Roger Gale, Father and Son in Scruton.  Roger Gale, a nationally-known antiquarian, was the MP for Northallerton from 1706 to 1713 and was Scruton’s first historian.  He was buried in Scruton churchyard, but left instructions that there was to be no stone to mark the place.

In 1745 there was a threat of strife in Scruton as Bonny Prince Charlie marched south from Scotland.  Local defence associations were formed all over Yorkshire and Squire Roger Henry Gale, a ne’er-do-well son of the famous Roger, fled rather precipitately with his family to Stamford.  In fact he was probably in more danger at Stamford than he would have been at Scruton for the Pretender came down the west coast route and never touched Yorkshire.

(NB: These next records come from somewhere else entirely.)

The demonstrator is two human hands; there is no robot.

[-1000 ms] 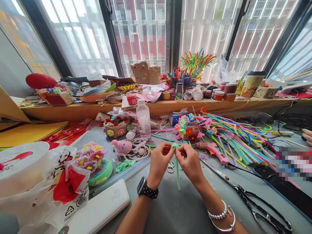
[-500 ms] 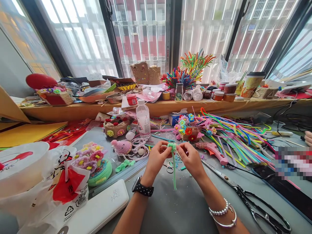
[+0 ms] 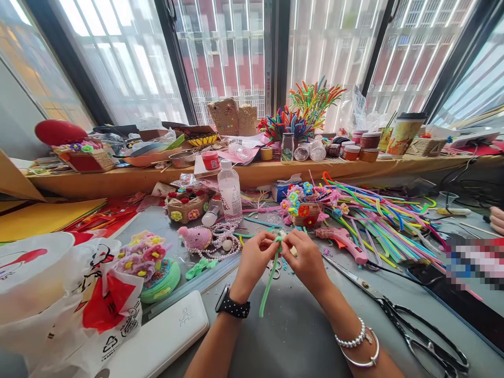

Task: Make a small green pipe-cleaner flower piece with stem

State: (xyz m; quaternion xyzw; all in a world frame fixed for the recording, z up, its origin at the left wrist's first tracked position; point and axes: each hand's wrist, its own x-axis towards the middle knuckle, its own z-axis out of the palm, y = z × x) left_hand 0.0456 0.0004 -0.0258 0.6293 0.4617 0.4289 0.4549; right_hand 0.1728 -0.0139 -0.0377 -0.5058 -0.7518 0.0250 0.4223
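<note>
Between my two hands is a green pipe cleaner [image 3: 268, 287], its upper end bunched into small loops at my fingertips and its long tail hanging down toward the left. My left hand [image 3: 254, 262] pinches the bunched part from the left. From the right, my right hand [image 3: 305, 258] grips the same part between thumb and fingers; the fingertips partly hide the loops. Small scissors [image 3: 274, 269] lie on the grey table behind the hanging tail. A pink glue gun [image 3: 346, 244] rests to the right of my right hand, and green bent pieces [image 3: 201, 268] lie left of my left hand.
Large black-handled scissors [image 3: 394, 310] and a phone [image 3: 464, 310] lie at right. A heap of pipe cleaners [image 3: 394, 226] spreads behind them. A clear bottle [image 3: 230, 194] stands behind my hands; a white power bank [image 3: 169, 331] lies at left. Another person's hand [image 3: 496, 219] shows at the right edge.
The green pipe cleaner's tail has swung from hanging nearly straight down to slanting left. Both my hands stay pinched on its looped end, shifting slightly and turning it.
</note>
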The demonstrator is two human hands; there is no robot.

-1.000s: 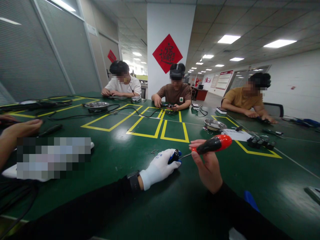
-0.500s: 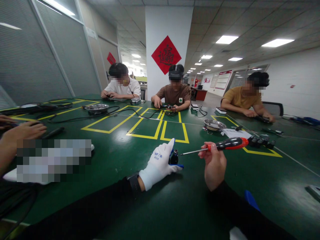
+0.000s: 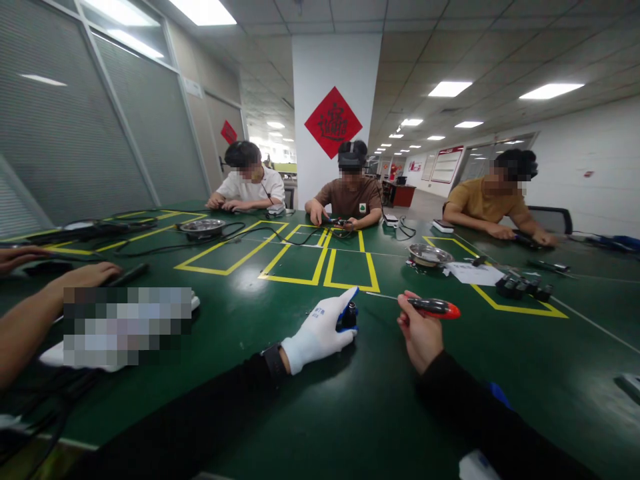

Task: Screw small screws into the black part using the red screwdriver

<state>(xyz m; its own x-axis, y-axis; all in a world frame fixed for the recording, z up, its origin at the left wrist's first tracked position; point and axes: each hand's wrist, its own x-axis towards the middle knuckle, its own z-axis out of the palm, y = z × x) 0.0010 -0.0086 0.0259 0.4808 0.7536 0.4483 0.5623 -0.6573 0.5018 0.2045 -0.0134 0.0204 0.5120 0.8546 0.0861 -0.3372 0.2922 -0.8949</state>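
Note:
In a white work glove with blue palm and fingertips, my left hand (image 3: 320, 331) is curled around a small dark object (image 3: 352, 315) with a rounded top. Only its right side shows; the glove hides the rest, and its kind is unclear. My right hand (image 3: 419, 333), ungloved, grips a screwdriver (image 3: 436, 307) by the front of its black and red handle. The slim metal shaft points left, its tip just above and right of the dark object, apart from it.
Several black blocks (image 3: 523, 288) and a paper sheet (image 3: 475, 273) lie to the right, near a metal bowl (image 3: 430, 255). A co-worker's arm (image 3: 60, 300) reaches in from the left beside a blurred white item (image 3: 127, 327). Several people sit around the green table (image 3: 280, 427).
My left thumb and fingers have drawn closer together around the dark object. The screwdriver has shifted left, its tip now higher relative to that object. The view has tilted up slightly.

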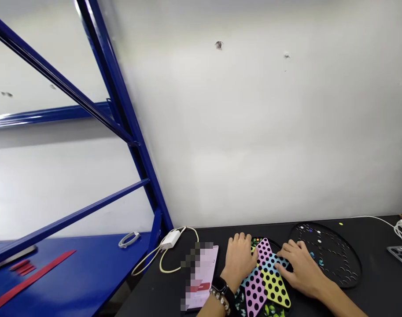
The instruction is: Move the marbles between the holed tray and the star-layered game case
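Note:
A star-shaped Chinese checkers board (264,270) in pink, yellow and blue with black dots lies at the table's front, on a round black base. Small green and blue pieces (271,310) show in the gaps between its points. My left hand (240,259) rests over its upper left side, fingers stretched out, thumb touching the board. On its right side, my right hand (300,268) touches the blue point, thumb and fingers apart. Parts of the board are hidden under both hands. Beside my right hand lies a round black tray (339,264) with small cut-outs and a few loose pieces.
A phone (202,281) lies left of my left arm, near a white adapter (171,239) with a cable. Blue metal bars (121,101) rise at the left, above a blue surface (98,259) with red strips (32,281). White cables (400,229) lie at the right edge.

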Motion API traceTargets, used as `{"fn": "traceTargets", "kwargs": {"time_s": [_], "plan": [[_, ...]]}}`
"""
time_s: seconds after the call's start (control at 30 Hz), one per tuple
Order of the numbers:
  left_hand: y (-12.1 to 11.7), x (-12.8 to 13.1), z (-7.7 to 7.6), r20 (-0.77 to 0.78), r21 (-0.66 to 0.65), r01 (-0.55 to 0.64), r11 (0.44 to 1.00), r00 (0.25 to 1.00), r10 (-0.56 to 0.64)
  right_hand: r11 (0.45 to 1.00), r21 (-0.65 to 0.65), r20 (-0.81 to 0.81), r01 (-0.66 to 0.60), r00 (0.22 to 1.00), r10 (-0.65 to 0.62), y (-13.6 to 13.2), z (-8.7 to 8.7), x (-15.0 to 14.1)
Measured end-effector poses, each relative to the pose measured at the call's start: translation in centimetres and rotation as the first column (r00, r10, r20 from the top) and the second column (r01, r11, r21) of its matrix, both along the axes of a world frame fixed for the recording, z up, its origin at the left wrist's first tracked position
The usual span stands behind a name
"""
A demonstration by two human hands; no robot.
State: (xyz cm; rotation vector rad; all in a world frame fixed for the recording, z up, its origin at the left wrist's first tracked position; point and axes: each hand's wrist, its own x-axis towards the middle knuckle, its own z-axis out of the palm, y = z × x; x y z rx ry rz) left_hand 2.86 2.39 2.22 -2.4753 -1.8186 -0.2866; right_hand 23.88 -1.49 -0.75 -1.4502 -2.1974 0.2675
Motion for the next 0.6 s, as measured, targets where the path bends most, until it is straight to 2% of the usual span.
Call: {"fn": "traceTargets", "kwargs": {"time_s": [0.13, 0.2, 0.3, 0.37, 0.47, 0.6], "plan": [[0.1, 0.2, 0.0, 0.025, -0.009, 0.035, 0.999, 0.999, -0.035, 0.999, 0.014, 0.015, 0.029, 0.999, -0.030, -0.5, -0.3, -1.0], [0.0, 0.3, 0.0, 0.058, -0.032, 0.085, 0.996, 0.995, -0.083, 0.999, -0.029, -0.007, 0.019, 1.000, -0.019, -0.8, -0.4, -1.0], [-0.3, 0.2, 0.1, 0.199, -0.084, 0.176, 0.981, 0.967, -0.157, 0.996, -0.093, -0.081, 0.007, 0.997, -0.015, -0.9, 0.1, -0.9], [-0.5, -0.1, 0.2, 0.314, -0.089, 0.209, 0.974, 0.934, -0.172, 0.995, -0.089, -0.142, 0.036, 0.989, -0.048, -0.7, 0.8, -1.0], [-0.8, -1.1, 0.2, 0.417, -0.046, 0.178, 0.983, 0.898, -0.143, 0.996, -0.069, -0.161, 0.051, 0.985, -0.062, 0.2, 1.6, -1.5], [-1.1, -2.9, -0.4, 0.475, 0.043, 0.069, 0.997, 0.876, -0.081, 0.995, -0.093, -0.008, -0.018, 1.000, 0.017, 2.1, 1.4, -3.3]]}}
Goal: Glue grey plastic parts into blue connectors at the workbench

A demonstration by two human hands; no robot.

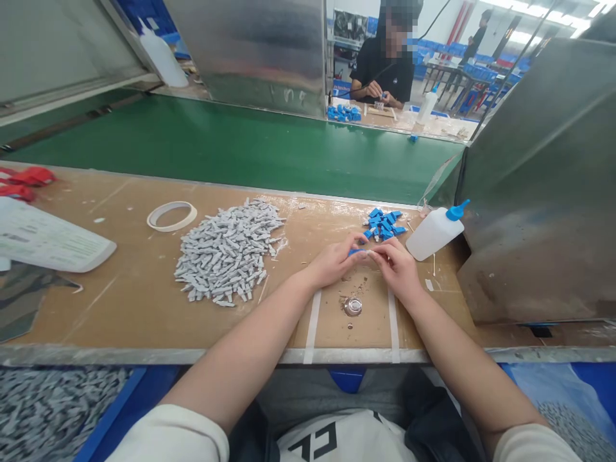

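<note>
My left hand (332, 263) is closed around a small blue plastic piece (357, 252), part of which shows between the fingers. Close beside it, my right hand (398, 268) pinches at a small pale bit (369, 253) at the end of that piece; the fingertips hide its shape. Just beyond both hands lies a small heap of blue plastic pieces (384, 224). On the board below the hands sits a small, shiny round dish (353, 307), with wet-looking drops around it. To the left spreads a large pile of small grey plastic pieces (226, 250).
A white squeeze bottle with a blue cap (433, 234) leans at the right, near a metal panel (539, 192). A tape roll (172, 216) lies left. Behind the bench runs a green conveyor belt (231, 147); a co-worker (385, 70) sits across it, hands on a small part.
</note>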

Prince Charlie found that his expected Catholic support never materialized and he retreated in disarray.  Poor Roger Henry ran into trouble of another sort on his way back to Scruton.  Due to floods and bad roads, the 125 mile journey lasted five days!

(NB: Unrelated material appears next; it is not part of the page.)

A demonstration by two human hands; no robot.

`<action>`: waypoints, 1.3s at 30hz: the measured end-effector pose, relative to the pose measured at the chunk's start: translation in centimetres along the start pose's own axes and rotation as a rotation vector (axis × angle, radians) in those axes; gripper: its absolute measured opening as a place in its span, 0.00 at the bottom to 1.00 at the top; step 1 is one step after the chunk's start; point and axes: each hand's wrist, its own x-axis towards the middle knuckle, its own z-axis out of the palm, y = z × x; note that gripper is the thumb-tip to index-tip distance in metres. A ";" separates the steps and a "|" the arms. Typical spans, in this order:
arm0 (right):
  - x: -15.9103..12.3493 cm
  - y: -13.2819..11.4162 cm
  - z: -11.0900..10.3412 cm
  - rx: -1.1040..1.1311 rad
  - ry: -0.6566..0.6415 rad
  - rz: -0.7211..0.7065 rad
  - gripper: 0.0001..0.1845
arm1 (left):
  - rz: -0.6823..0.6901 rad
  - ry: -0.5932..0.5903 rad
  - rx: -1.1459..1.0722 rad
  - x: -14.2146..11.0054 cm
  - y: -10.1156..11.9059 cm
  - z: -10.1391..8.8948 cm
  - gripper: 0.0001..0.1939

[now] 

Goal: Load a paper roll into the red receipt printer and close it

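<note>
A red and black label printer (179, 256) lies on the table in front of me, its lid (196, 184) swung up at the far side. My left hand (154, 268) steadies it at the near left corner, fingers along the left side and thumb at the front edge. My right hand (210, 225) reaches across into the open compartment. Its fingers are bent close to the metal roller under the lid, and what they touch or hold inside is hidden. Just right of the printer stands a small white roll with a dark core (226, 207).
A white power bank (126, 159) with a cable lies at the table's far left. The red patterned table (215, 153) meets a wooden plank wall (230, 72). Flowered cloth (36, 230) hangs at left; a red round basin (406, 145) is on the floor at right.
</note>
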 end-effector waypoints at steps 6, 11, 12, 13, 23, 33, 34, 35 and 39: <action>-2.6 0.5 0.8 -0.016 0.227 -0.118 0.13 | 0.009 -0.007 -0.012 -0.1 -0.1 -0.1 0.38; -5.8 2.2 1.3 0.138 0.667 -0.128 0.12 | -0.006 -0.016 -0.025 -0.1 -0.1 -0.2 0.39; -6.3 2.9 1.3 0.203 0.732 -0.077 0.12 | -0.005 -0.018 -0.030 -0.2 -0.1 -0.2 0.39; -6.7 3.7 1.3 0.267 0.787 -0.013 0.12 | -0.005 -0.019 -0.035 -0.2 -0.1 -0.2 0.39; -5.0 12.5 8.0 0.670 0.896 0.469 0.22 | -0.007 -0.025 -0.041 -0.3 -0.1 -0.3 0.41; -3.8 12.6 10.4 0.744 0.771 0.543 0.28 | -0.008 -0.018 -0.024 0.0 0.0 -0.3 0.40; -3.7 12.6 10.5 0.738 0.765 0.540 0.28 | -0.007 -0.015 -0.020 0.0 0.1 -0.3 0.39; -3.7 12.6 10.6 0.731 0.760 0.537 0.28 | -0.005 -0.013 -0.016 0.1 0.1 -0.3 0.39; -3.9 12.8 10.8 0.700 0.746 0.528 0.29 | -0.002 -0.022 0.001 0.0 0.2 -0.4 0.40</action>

John Gale of Whitehaven.  David Hainsworth in his 1983 book The Correspondence of Sir John Lowther described John Gale as follows:

“John Gale was a substantial merchant, a bigoted Anglican, and very hostile to Whitehaven dissenters who included among their number his mother and youngest brother.”

Elisha Gale was the youngest brother of John Gale.  He shared his brother’s trades, being a merchant marine and a ship owner, but differed in matters of faith by preferring nonconformity.  Hainsworth noted that Elisha Gale’s vessel The Crown carried Irish troops to France after the Treaty of Limerick in 1691. 

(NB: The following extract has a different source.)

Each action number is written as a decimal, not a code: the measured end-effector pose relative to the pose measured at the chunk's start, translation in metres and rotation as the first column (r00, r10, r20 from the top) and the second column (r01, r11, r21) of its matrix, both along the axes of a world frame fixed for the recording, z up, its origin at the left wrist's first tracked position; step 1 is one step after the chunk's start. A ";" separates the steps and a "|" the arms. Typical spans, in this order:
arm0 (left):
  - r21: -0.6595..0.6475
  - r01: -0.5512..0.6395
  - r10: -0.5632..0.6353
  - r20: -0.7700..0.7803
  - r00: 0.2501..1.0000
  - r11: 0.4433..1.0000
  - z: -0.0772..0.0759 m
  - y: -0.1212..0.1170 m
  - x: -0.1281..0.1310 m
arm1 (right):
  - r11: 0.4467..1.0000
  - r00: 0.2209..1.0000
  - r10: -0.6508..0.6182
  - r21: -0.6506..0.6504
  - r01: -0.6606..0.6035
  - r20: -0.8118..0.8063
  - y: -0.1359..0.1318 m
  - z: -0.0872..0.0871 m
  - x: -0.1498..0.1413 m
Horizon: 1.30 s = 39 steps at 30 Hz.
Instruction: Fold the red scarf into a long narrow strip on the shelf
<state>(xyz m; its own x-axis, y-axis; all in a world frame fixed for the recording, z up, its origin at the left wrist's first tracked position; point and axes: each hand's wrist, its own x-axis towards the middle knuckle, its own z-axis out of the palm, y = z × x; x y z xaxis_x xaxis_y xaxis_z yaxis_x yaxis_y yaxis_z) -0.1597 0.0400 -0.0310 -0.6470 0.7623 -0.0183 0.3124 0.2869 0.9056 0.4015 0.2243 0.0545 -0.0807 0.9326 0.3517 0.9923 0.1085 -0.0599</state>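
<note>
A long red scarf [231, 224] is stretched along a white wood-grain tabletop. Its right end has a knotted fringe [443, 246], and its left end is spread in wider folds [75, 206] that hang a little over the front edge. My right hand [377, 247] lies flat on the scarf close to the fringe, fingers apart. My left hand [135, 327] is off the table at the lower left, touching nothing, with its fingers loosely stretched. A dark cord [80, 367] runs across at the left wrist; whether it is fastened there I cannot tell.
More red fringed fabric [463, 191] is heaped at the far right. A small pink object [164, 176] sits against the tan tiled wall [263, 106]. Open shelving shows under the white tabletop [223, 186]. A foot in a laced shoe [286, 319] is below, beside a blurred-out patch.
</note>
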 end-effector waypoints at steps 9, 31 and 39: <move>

George Gale, A London Character.  George Gale was born about 1797. He was originally an actor in small parts in London minor theatres. In 1831 he went to America and claimed to have played Mazeppa for two hundred nights (probably an exaggeration) at the Bowery Theater in New York.  He afterwards traveled in the west and joined a tribe of native Americans.  He brought six of them with their chief to London and was scarcely distinguishable from his companions. They were exhibited at the Victoria Theatre until their popularity declined.

Then George Gale was able to procure an appointment as coast blockade inspector in the north of Ireland.  On the strength of this appointment, which he held for seven years, he assumed the title of lieutenant.

Tiring of this he made an unsuccessful attempt to return to the London stage and then took to ballooning.  He had a balloon manufactured at the old Montpelier Gardens in Walworth and made his first ascent successfully from the Rosemary Branch tavern at Peckham in 1848.

He made many ascents, the 114th of which was from the hippodrome of Vincennes in Bordeaux in 1850. He was seated on the back of a pony suspended from the car.  When the pony had been released from its slings, the peasants holding the balloon ropes, not understanding his directions, relaxed their hold and Gale was carried up by the only partially exhausted machine.  The car overturned but he clung to the tackling for a time and then was borne out of sight.  Next morning his body was found in a wood several miles away.

Gale was a man of much courage and very sanguine.  For some time after his death his widow, who had frequently made ascents in his company, continued to gain a livelihood by ballooning.

Anthony Gale and the US Marine Corps.  When President John Adams authorized the formation of the US Marine Corps in 1798, Anthony Gale – then just eighteen – was among the first to apply.   He was to thrive as a seagoing officer.  In quick succession he directed his marine detachment in forays against the Barbary pirates and the British.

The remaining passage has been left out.